Work request:
What is needed is an exact repetition of the lines from the first one in the data through the line with "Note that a", with no pictures.

Collected material:
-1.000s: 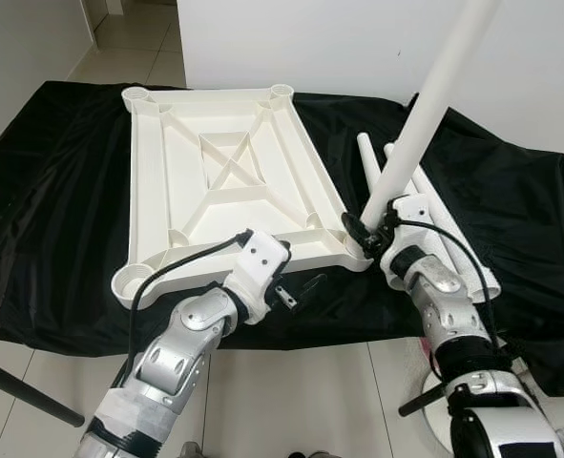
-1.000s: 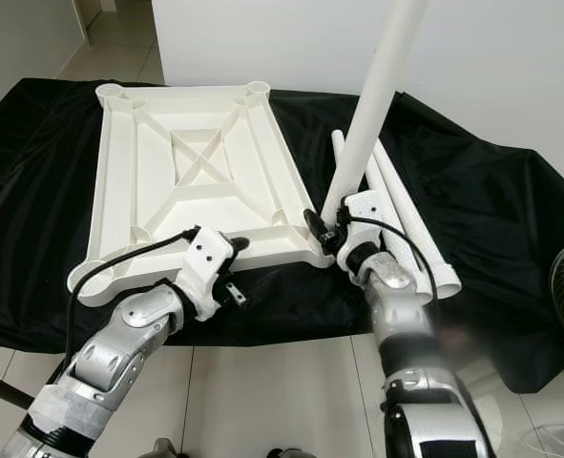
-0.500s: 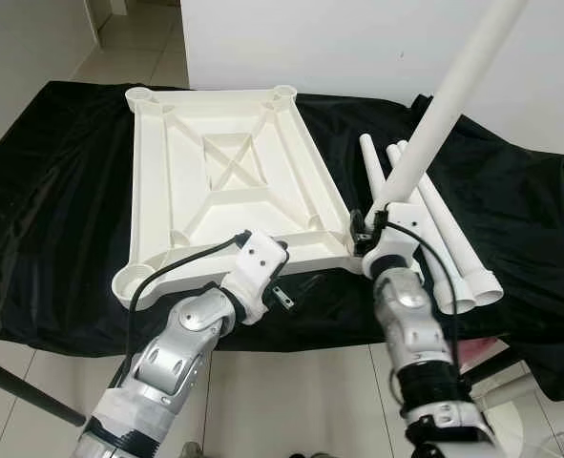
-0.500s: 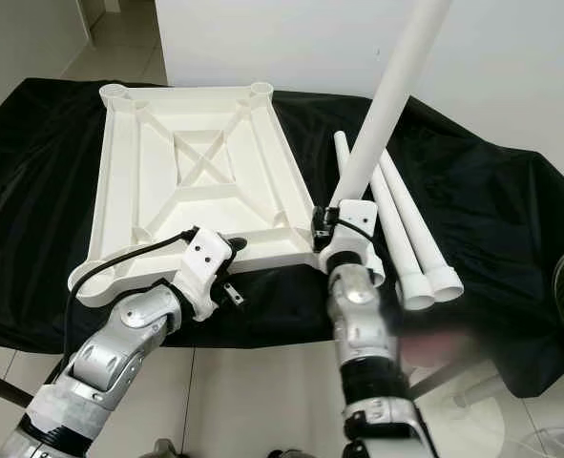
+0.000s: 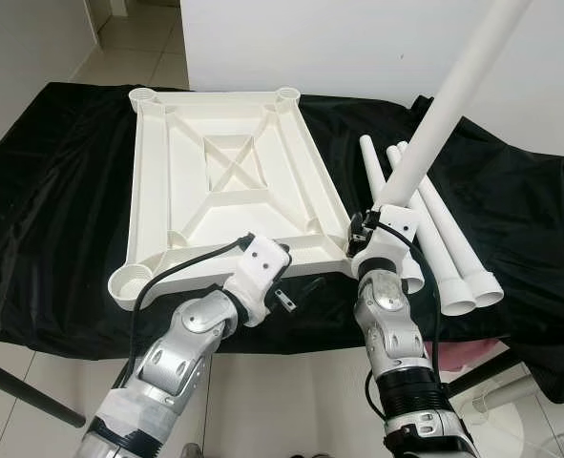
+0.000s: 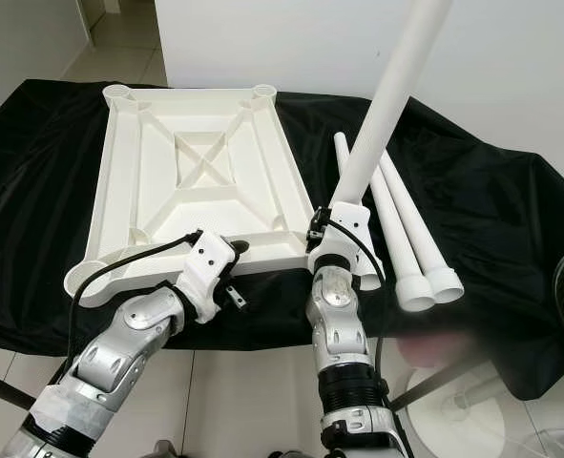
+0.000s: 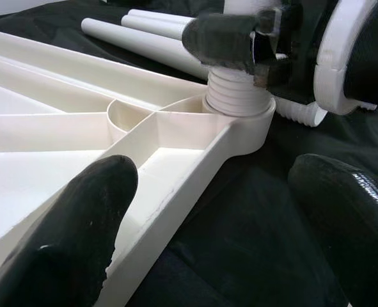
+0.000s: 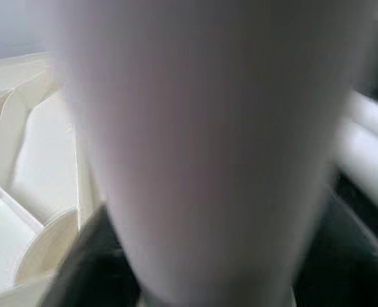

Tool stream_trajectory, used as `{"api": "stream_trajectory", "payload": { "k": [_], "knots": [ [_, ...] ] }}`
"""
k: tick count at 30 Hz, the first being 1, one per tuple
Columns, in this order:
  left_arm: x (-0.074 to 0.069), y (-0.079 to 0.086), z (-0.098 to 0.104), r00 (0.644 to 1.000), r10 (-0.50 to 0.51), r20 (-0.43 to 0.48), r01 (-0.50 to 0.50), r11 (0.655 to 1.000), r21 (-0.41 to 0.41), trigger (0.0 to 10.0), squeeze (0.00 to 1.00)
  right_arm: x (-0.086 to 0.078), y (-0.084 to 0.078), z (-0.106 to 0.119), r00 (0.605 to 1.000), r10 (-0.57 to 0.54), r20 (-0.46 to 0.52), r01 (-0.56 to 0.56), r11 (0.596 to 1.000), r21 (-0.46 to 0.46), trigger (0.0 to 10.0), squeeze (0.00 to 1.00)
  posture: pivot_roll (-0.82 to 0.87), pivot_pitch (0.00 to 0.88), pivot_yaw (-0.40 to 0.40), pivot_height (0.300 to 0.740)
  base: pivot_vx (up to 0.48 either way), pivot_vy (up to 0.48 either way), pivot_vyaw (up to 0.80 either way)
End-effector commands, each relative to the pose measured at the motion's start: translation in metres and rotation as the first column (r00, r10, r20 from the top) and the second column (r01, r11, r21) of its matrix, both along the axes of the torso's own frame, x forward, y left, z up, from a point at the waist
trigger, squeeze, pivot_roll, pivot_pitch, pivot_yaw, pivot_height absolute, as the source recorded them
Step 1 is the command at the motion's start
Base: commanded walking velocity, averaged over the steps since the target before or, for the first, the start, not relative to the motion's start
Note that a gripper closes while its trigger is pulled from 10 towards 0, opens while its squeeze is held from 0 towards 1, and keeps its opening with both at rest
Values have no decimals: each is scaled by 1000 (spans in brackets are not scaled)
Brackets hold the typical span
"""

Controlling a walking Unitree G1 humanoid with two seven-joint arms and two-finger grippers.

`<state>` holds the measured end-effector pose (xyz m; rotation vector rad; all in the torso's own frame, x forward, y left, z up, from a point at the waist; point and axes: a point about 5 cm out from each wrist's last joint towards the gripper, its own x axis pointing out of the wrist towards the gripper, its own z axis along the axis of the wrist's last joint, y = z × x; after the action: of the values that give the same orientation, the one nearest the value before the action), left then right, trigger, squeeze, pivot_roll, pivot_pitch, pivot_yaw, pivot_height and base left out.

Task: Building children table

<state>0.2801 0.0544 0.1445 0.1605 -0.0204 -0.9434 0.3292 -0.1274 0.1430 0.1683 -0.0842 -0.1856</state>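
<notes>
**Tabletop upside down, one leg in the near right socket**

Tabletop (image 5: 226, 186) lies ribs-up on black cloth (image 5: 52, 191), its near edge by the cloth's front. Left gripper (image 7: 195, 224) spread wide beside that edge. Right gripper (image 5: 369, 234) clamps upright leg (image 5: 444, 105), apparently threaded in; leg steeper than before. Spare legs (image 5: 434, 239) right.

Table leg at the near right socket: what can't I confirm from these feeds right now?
- Table leg: top cut off by the upper edge in both eye views.
- Thread depth: left wrist view shows threads above the corner socket; the right end effector hides the leg higher up.
- Right wrist view: the leg is a close blur, so the grip is unclear.
- Left end effector: open beside the tabletop.
</notes>
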Motion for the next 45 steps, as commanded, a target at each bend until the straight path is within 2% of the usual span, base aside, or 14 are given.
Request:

Response:
-1.000s: 
-1.000s: 
-0.500s: 
-0.500s: 
+0.000s: 
+0.000s: 
+0.000s: 
+0.000s: 

Tool stream_trajectory, used as `{"api": "stream_trajectory", "payload": { "k": [_], "knots": [ [_, ...] ] }}`
"""
k: tick count at 30 Hz, the first being 1, one per tuple
Columns, in this order:
  left_arm: x (-0.074 to 0.069), y (-0.079 to 0.086), z (-0.098 to 0.104), r00 (0.644 to 1.000), r10 (-0.50 to 0.51), r20 (-0.43 to 0.48), r01 (-0.50 to 0.50), r11 (0.655 to 1.000), r21 (-0.41 to 0.41), trigger (0.0 to 10.0), squeeze (0.00 to 1.00)
  right_arm: x (-0.086 to 0.078), y (-0.084 to 0.078), z (-0.106 to 0.119), r00 (0.605 to 1.000), r10 (-0.57 to 0.54), r20 (-0.46 to 0.52), r01 (-0.56 to 0.56), r11 (0.596 to 1.000), r21 (-0.46 to 0.46), trigger (0.0 to 10.0), squeeze (0.00 to 1.00)
  posture: pivot_roll (-0.82 to 0.87), pivot_pitch (0.00 to 0.88), pivot_yaw (-0.40 to 0.40), pivot_height (0.300 to 0.740)
  base: pivot_vx (up to 0.48 either way), pivot_vy (up to 0.48 either way), pivot_vyaw (up to 0.80 either way)
End-effector commands, each relative to the pose measured at the motion's start: translation in metres and rotation as the first column (r00, r10, r20 from the top) and the second column (r01, r11, r21) of its matrix, both along the axes of the torso's own frame, x forward, y left, z up, from a point at the waist
trigger, squeeze, pivot_roll, pivot_pitch, pivot_yaw, pivot_height absolute, as the source recorded them
Step 1 is the command at the motion's start
Base: commanded walking velocity, averaged over the steps since the target before or, for the first, the start, not relative to the motion's start
Note that a gripper closes while its trigger is pulled from 10 towards 0, opens while its squeeze is held from 0 towards 1, and keeps its opening with both at rest

Nothing further is needed for this answer.